Our vinegar barrels come in 3 different sizes - 3 litres, 6 litres and 10 litres. Each barrel comes with a stainless steel tap unless specified - our 3 litre barrels come with either a wooden or stainless steel tap. Contact us if you prefer wooden taps with our 6 or 10 litre barrels as we can order them for you - allow 2-3 weeks for delivery. If you want larger sizes, we can also do special orders for 28 litre or 55 litre barrels with or without taps.

  • 3 litre (height 24cm, top width 16cm, base width 21cm), wooden or stainless steel tap, please specify when ordering.
  • 6 litre (height 26cm, top width 21 cm, base width 26cm, stainless steel tap only.
  • 10 litre (height 32cm, top width 24cm, base width 29cm, stainless steel tap only.

Additional barrel and vinegar information
Preparing the new barrel
How to make a vinegar mother
Vinegar in a nutshell


Sourced from one of the best French cooperage firms used by leading cognac and Bordeaux wine companies, each barrel is made with sustainable French oak.

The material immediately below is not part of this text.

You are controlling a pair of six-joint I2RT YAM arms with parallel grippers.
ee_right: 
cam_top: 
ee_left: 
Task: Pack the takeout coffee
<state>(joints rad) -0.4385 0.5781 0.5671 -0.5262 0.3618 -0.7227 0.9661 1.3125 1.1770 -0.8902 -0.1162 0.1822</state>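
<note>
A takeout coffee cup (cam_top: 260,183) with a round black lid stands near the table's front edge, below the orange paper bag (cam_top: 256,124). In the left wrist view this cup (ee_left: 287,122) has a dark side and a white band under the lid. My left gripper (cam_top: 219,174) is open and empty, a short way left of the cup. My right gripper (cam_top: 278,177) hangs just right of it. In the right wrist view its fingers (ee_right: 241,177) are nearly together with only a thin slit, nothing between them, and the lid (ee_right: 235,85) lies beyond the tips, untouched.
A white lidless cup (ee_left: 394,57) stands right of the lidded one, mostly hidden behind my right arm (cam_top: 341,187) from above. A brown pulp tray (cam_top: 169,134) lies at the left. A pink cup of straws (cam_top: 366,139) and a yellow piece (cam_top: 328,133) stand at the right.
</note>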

Aged for 24 months before being handed over to the master coopers who then go to work on each handmade barrel. Toasting the wooden planks over an open fire before cutting into staves and beginning the intricate process of "mise en rose" or 'raising the barrel' when the staves are first put together in a temporary end hoop. Then, using a combination of fire, steam and water, the staves are slowly bent into shape before they add the finishing touches - attaching the final galvanised hoops and painting a coat of light natural varnish on the outside.